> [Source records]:

►

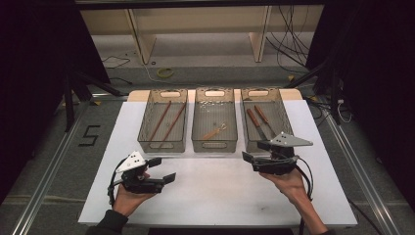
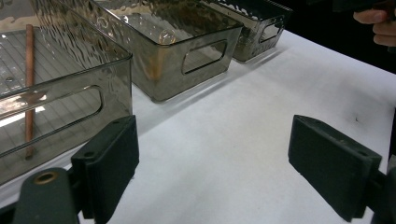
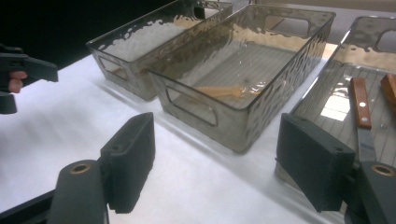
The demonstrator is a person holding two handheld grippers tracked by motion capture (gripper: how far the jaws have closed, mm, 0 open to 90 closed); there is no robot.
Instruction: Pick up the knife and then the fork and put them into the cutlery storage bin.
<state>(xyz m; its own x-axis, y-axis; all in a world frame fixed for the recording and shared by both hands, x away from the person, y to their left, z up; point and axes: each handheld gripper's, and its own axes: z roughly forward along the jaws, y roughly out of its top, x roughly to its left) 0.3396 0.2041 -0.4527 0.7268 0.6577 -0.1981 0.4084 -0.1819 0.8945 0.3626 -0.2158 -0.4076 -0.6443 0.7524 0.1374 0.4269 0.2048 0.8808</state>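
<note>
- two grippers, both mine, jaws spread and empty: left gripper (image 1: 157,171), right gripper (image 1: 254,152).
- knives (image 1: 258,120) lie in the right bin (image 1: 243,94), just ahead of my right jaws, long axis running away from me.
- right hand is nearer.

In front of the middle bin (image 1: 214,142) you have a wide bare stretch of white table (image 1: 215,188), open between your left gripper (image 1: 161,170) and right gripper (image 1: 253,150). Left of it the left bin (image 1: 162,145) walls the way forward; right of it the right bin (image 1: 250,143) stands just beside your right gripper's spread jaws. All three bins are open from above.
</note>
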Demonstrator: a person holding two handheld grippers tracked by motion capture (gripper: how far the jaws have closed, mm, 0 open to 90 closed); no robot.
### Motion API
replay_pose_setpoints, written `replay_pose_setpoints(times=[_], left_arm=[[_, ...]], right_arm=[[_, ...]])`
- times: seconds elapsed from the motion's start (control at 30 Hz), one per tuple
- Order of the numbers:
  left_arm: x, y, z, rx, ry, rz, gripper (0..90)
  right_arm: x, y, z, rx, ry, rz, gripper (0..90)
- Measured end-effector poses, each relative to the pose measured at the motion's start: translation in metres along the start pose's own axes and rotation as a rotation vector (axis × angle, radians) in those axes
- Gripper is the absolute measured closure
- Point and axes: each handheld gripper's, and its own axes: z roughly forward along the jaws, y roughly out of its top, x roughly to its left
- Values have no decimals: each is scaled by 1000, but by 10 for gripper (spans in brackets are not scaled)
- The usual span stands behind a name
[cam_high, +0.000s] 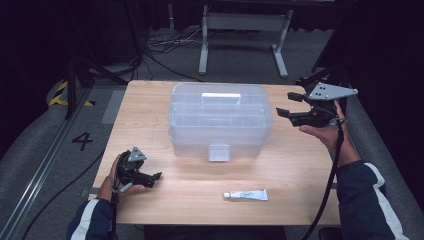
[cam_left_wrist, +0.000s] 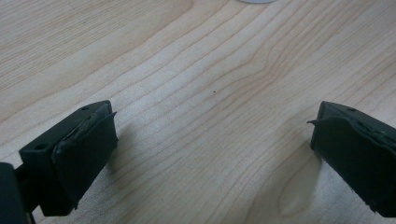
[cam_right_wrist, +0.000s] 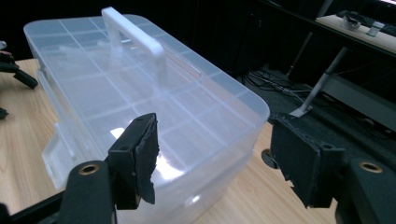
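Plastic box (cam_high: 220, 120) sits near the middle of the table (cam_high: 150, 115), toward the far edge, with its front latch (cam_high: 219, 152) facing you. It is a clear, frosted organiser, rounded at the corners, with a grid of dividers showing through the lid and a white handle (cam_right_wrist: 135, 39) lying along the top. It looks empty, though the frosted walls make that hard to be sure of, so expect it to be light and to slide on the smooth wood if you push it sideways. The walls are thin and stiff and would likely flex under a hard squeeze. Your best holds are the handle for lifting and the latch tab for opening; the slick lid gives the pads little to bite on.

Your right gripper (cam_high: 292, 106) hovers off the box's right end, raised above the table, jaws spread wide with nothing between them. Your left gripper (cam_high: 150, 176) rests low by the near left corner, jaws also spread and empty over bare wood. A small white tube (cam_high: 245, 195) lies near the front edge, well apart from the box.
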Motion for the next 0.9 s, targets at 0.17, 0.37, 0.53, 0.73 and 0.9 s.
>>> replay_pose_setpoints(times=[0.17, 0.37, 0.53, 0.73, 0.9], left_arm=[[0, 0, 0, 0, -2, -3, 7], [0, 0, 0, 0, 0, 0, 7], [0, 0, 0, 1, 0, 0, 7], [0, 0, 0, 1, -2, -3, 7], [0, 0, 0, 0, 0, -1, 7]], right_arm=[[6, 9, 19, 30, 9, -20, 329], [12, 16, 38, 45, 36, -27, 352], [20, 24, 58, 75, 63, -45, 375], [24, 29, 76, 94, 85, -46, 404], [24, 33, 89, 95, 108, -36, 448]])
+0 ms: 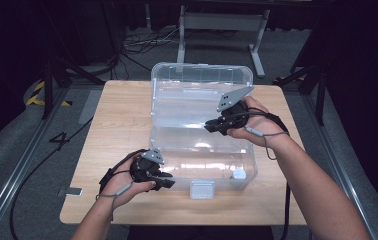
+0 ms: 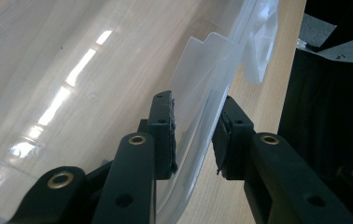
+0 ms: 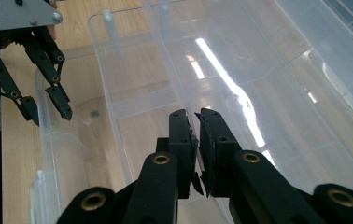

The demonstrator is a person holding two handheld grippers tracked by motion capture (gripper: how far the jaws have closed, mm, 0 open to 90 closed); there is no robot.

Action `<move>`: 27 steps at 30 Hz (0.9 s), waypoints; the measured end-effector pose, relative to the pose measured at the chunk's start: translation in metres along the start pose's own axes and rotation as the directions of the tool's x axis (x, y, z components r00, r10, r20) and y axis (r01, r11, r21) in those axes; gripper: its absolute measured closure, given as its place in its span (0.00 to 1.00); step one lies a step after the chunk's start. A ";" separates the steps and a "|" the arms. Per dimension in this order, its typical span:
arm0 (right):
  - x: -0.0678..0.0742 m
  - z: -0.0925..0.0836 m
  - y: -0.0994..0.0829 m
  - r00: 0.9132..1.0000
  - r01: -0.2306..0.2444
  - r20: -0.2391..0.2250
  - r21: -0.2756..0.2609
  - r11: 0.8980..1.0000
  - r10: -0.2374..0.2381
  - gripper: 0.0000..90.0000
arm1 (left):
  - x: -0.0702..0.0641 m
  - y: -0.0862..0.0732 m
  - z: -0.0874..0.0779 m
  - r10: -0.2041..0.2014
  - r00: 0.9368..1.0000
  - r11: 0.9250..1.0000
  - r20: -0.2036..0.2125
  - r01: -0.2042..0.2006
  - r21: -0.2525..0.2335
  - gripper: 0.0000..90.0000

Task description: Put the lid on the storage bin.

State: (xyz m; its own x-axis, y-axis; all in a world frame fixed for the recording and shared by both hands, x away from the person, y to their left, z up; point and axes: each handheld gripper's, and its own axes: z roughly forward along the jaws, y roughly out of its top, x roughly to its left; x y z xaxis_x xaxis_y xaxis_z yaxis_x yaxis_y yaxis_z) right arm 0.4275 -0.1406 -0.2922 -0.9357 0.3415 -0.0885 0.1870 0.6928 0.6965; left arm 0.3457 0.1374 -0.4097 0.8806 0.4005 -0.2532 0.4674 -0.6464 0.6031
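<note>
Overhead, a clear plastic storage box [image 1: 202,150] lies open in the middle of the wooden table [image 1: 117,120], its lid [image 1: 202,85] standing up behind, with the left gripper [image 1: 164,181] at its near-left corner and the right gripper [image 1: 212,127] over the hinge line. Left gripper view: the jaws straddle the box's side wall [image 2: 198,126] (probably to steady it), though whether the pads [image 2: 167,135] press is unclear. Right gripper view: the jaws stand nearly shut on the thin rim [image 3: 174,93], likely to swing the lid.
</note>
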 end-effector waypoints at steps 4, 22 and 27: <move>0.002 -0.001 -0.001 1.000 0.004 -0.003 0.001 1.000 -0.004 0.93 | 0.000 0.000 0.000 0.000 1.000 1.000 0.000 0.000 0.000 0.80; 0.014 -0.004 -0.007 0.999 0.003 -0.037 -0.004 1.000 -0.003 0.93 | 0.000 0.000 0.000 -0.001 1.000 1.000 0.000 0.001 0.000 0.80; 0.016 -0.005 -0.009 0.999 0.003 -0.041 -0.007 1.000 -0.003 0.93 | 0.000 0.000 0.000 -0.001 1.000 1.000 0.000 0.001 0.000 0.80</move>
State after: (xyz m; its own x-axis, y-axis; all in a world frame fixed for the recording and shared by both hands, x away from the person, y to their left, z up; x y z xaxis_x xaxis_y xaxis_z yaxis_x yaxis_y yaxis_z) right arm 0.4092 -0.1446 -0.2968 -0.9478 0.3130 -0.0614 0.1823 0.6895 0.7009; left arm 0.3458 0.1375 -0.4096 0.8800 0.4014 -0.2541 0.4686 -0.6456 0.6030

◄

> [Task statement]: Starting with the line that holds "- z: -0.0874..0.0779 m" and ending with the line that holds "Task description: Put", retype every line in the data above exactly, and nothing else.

> [Exercise result]:
  - z: -0.0874..0.0779 m
  - r10: -0.2041..0.2014
  - r00: 0.9368..1.0000
  - r11: 0.9250..1.0000
  - r20: -0.2036..0.2125
  - r01: -0.2042..0.2006
  - r21: -0.2525..0.2335
  - gripper: 0.0000..90.0000

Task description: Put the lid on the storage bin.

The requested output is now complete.